Картинку эту впечатало в память пережитое мною тогда изумление. Я впервые увидел деда не глазами внука, какими смотрел на него всегда, а глазами взрослого мужчины, после двадцатилетнего почти отсутствия прилетевшего на родину. То есть я понимал, что вот сидит мой престарелый дедушка, моя предыдущая кровь, мое детство и т. д. Но как раз это — “дедушка”, “детство” — отодвинулось в тот момент на периферию сознания. Передо мной сидел восьмидесятилетний старец, который не был старцем. На груди, на руках его перекатывались мускулы. А на самой коже, мокрой от пота, никаких признаков дряблости, и никаких следов жира под ней. Торс мужчины. Тело вне времени.
Дед для меня был дедом всегда. Еще до нашего с ним знакомства. Человеком другого времени.

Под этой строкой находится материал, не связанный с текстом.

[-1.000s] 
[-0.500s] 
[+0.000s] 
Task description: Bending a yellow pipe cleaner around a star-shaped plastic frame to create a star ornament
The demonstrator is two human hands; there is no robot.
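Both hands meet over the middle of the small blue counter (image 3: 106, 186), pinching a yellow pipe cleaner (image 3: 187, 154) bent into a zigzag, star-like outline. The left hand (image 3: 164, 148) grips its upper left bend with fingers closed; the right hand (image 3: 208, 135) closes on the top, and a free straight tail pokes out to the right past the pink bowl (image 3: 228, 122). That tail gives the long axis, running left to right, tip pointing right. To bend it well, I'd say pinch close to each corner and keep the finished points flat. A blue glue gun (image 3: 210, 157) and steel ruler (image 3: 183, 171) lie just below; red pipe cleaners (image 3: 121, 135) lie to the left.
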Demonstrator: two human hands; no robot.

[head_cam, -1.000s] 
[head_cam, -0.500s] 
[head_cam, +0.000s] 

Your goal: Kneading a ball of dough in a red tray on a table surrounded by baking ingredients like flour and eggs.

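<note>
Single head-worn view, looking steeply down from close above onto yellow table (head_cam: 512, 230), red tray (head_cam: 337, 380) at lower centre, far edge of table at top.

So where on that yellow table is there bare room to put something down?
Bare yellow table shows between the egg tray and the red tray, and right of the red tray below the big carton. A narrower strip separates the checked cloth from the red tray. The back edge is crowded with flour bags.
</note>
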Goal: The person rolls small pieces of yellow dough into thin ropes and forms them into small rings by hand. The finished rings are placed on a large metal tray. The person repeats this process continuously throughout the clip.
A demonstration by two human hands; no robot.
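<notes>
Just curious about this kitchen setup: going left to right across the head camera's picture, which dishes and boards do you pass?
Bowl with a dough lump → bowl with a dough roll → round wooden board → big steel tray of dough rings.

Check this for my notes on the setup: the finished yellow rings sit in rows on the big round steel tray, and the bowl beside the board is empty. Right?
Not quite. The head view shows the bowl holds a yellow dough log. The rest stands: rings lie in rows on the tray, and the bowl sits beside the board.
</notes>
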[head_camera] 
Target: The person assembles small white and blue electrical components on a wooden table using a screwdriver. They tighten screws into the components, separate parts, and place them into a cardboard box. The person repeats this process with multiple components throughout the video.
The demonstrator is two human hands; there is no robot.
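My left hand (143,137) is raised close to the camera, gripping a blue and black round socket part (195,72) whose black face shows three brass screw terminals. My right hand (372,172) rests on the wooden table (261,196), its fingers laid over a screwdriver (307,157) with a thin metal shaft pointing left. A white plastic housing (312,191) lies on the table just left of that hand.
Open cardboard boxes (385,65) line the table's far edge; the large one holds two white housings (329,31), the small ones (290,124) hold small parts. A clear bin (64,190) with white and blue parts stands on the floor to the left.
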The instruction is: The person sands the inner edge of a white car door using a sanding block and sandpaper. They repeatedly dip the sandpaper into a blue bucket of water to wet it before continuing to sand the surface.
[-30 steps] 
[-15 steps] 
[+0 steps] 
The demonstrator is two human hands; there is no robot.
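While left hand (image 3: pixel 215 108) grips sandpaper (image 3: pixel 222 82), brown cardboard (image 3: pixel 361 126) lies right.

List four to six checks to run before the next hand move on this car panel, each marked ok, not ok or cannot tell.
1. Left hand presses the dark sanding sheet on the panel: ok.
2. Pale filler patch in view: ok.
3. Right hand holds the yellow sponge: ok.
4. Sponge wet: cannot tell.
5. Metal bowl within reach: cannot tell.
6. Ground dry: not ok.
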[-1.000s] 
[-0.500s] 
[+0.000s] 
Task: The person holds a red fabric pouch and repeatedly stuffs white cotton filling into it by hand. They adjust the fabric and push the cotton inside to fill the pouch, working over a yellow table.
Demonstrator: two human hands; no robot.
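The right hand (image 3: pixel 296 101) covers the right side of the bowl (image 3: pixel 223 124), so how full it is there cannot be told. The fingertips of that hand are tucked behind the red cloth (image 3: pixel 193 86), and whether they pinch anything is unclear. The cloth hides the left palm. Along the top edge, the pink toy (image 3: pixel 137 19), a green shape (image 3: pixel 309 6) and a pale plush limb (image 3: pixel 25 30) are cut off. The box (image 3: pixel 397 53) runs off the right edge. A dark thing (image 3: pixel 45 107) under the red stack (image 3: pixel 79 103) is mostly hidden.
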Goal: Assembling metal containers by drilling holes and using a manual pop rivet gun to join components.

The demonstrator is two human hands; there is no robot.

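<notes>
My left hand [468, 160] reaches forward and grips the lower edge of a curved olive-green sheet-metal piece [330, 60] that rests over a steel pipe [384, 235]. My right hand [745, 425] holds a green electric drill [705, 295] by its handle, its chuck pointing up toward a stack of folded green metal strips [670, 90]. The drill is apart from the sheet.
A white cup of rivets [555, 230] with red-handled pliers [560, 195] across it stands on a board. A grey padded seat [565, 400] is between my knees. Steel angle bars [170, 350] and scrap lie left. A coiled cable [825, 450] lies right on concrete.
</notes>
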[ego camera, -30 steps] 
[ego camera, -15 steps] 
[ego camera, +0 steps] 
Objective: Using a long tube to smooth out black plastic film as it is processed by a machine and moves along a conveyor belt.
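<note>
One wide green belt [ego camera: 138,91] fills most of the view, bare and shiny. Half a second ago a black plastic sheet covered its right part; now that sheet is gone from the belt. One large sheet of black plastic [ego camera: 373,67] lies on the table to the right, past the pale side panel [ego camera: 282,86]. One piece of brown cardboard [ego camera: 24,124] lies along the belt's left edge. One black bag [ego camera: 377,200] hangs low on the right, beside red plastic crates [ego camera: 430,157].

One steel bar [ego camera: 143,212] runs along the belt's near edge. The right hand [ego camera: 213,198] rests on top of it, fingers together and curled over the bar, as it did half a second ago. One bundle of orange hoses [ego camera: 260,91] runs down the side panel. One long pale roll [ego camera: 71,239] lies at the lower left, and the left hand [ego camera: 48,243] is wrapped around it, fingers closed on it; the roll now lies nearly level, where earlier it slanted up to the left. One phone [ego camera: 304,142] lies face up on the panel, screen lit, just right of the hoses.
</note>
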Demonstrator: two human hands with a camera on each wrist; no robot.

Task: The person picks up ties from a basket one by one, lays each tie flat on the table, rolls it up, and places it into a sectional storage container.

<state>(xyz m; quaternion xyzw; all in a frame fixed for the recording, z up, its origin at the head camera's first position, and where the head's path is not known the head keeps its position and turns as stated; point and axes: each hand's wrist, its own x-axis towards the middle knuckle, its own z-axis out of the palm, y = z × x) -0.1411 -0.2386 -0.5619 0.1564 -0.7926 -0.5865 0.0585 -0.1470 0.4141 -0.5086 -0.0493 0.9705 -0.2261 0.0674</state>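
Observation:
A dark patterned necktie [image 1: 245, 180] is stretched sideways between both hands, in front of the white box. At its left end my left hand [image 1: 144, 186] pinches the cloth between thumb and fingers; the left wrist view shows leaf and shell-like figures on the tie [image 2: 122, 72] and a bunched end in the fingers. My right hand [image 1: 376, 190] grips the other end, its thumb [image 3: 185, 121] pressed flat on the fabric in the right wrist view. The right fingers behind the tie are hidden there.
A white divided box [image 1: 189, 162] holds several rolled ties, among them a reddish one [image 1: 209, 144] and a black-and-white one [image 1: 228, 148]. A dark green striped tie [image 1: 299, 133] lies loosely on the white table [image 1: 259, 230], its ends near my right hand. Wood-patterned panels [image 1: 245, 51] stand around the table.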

И времени не вполне нашего.
Например. Я написал: “резал ножом”. Нет, не ножом, а куском стального полотна, который дед подобрал где-то “на путях” или на заводской свалке. Заточил на обломке точильного круга, а потом на бруске, приладил самодельную деревянную ручку, обмотанную черной, на прочной тканевой основе изолентой. В хозяйстве деда почти не было инструментов и материалов, купленных им в магазине. Все, что окружало меня в тот жаркий полдень, было не просто старым — оно было уже как бы выпавшим из отведенного ему времени.
Скамью, на которой сидел дед, он выдалбливал-выстругивал из принесенных когда-то с угольного склада двух дубовых колод — колодами этими закладывался проем угольного вагона. Я помню, когда на лавку эту я не опускался сверху вниз, а влезал — снизу вверх. Лавка была всегда.
И всегда была вон та макитра, торчащая на заборе, ее привезли дедовы родители с Украины в 1904 году. Ее бы в музей, а она просыхает, чисто вымытая для какой-то очередной хозяйственной нужды. И на боках ее остатки зеленого узора.
Дед был частью вот этого, презревшего физическое время, мира.
...Ну а греки-то здесь при чем? Потому что — Дунай? Типа предки славян? То есть потому, что дед из полтавских крестьян? Пусть дальнее, но — родство по крови? Ну уж нет! Мои родители тоже чистокровные украинцы, в роду моем ни одной даже русской фамилии — исключительно Костырки, Бережки, Нестеренки, Ярильцы и т. д. Ну и что? Все равно мы другие. Мы — советские. Мы — нынешние. Мы — понятные. Дед — нет. Дед — это архаика.
(Никак не определюсь с употреблением этого слова, означающего для меня понятия взаимоисключающие. В бытовом значении архаика — как хлам, оставшийся от промелькнувшего времени, остромодный позавчера и нелепый сегодня. И одновременно — архаика как отцеженные столетиями и тысячелетиями коды нашего сознания, оформившиеся, ну, скажем, в языке и в заложенной в нем иерархии понятий, и в редкие минуты просветления мы вздрагиваем от неожиданных — уколом — совпадений актуального для нынешней жизни действа или жеста с его древними смыслами.)